Criado Fórum de Vinculação de Talento na Engenharia
- 27 janeiro 2026, terça-feira
- Gestão

D.R.
Cátia Vilaça
O Porto recebeu, a 23 de janeiro, o Sessão Pública de Apresentação do Fórum Vinculação de Talento na Engenharia, uma iniciativa que reuniu engenheiros e representantes dos setores institucional, académico, empresarial e associativo
O encontro foi também um espaço de reflexão que reuniu estudantes e responsáveis académicos e empresariais num debate sobre dificuldades de fixação de talento.
António Jarmela, presidente da Associação de Estudantes do Técnico e com formação em Engenharia Aeroespacial, pretende ficar em Portugal, mas alerta que 50 a 60 % dos seus colegas concorrem para o exterior. Tornar os cursos mais atrativos, baixando custos de frequência, seria, para o estudante, um caminho necessário. Também José Alferes, diretor da Nova FCT, realçou a necessidade de melhorar as condições, quer nas propinas, quer no alojamento.
Para o presidente da Infraestruturas de Portugal, Miguel Cruz, o cenário apresenta pontos positivos e negativos. Nos últimos três anos, a idade média dos quadros da empresa diminuiu em três anos, um sinal da capacidade de recrutamento. Ainda assim, não é suficiente para a carteira de projetos: continua a ser necessário recrutar mais engenheiros, não só em engenharia civil, até porque há necessidade de realizar projetos em áreas como a cibersegurança ou as telecomunicações. E a cibersegurança tem sido uma das áreas onde se verificam maiores dificuldades, o que Miguel Cruz atribui ao grau de novidade e maior tendência de rotação. Para o responsável, é necessário que as empresas estejam próximas da academia.
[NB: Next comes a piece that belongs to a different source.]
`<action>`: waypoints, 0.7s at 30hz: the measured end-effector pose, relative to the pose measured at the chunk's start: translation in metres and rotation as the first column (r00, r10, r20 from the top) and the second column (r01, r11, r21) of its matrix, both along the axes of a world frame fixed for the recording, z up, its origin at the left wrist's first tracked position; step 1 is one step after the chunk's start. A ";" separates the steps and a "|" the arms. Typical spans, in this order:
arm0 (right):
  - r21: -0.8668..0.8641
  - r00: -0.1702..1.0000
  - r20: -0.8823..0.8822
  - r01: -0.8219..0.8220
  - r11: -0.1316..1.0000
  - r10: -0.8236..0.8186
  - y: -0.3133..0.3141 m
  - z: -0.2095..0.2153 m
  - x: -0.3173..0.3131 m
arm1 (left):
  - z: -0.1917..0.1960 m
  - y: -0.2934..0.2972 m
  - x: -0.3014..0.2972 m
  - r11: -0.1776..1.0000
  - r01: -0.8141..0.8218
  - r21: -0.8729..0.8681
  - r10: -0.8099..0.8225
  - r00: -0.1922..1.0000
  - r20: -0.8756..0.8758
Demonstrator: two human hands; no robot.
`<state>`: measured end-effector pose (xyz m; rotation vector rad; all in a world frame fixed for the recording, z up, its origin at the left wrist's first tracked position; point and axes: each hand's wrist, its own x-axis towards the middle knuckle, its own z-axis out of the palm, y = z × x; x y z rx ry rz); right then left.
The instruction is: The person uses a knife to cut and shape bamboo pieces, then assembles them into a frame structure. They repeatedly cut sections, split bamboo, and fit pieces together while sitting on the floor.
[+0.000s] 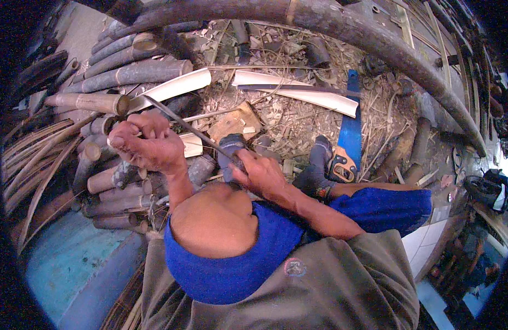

Para o responsável, há também pouca perceção sobre o que é o trabalho de engenharia, o que pode ser contrariado com iniciativas como as descritas por Francisco Bessa Sousa, presidente do grupo de Jovens Engenheiros da Ordem, como é o caso da academia de robótica, que proporciona aos alunos das escolas, em contexto de atividades extracurriculares, contacto com os preceitos da engenharia. Para Matilde Vieira, da associação de estudantes da FEUP, não há apenas desconhecimento, mas também preconceito sobre a engenharia, vista como área “difícil” em vez de desafiante.
Já o bastonário Fernando Almeida Santos, apelou a que não se incentive a emigração em fases críticas da formação, por exemplo, permitindo aos estudantes fazer Erasmus no último semestre.
A encerrar, o ministro Fernando Alexandre lembrou que a tecnologia é o principal driver de procura, pelo que cabe à oferta formativa corresponder e abandonar o que o governante classifica de rigidez. Foi, aliás, por isso que o seu ministério decidiu permitir um aumento em 5% das vagas dos cursos, deixando às universidades a gestão da distribuição desse aumento pela oferta formativa.
Fernando Alexandre lembrou que as instituições têm de definir “o que é estratégico” e de inovar em termos pedagógicos, sugerindo uma maior distribuição das componentes letivas e o contacto com realidades mais práticas a partir do primeiro ano. Voltou a defender o descongelamento das propinas, medida travada no Parlamento, ainda que equacione limites em certos casos (e sublinhando o papel da ação social na correção de assimetrias). Reconhecendo a engenharia como “fundamental” para o país, Fernando Alexandre deixou a convicção de que as escolas da área podem posicionar-se internacionalmente.